#### [Exercise instructions]
Look through the material below and copy exactly the lines from the line with "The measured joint" to the line with "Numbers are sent", those two lines included.

#### [Exercise data]
┄┄┄┄┄┄
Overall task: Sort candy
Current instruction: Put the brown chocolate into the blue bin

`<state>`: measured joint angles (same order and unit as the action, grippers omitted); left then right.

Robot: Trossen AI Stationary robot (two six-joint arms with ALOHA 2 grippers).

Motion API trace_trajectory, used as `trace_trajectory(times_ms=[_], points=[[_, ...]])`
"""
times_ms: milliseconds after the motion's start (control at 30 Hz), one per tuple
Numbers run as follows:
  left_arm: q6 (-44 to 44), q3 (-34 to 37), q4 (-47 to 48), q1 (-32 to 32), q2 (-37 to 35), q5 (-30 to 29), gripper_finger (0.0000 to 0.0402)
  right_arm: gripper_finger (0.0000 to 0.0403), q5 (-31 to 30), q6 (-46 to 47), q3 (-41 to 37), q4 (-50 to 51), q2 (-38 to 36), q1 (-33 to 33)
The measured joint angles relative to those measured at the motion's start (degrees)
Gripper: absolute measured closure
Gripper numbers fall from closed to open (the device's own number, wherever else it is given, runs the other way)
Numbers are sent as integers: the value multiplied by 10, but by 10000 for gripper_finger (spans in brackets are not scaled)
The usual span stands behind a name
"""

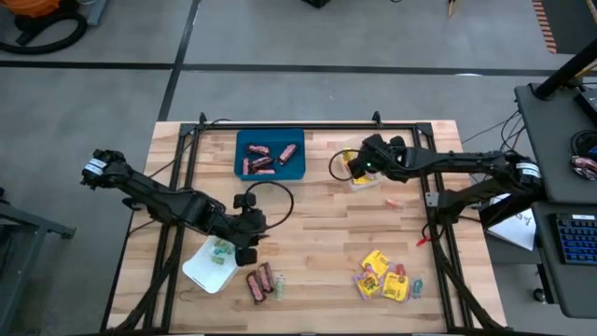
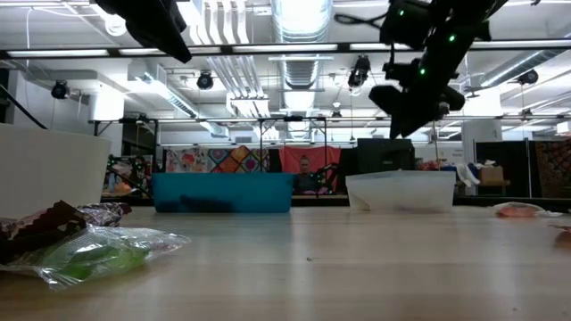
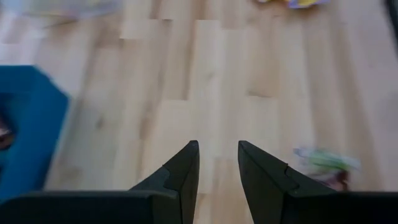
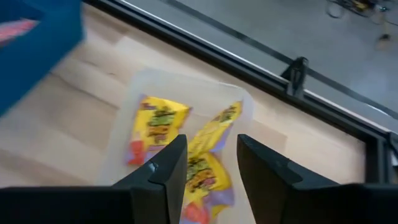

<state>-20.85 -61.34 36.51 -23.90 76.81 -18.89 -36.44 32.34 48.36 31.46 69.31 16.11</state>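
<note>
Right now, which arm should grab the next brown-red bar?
Left, probably: the left pincer hangs empty beside the brown-red bars. The right pincer is over the clear tray.

Both arms are matte black, built of slim tubular links with bulkier rounded joints. Each carries a white band with dark marks near its base. Thin black cables loop beside the wrists. The left hand (image 3: 217,171) ends in two dark, wedge-shaped fingers tapering to blunt tips; the right hand (image 4: 211,163) has the same black angular fingers. Small green lights glow on the right wrist.
</note>
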Motion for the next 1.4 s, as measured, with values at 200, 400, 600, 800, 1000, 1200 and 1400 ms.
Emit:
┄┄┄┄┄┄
#### [Problem solution]
The measured joint angles relative to those measured at the motion's start (degrees)
Gripper: absolute measured closure
Gripper numbers fall from closed to open (the device's own number, wherever else it is given, runs the other way)
Numbers are sent as integers: the value multiplied by 10, but by 10000 for gripper_finger (spans in brackets are not scaled)

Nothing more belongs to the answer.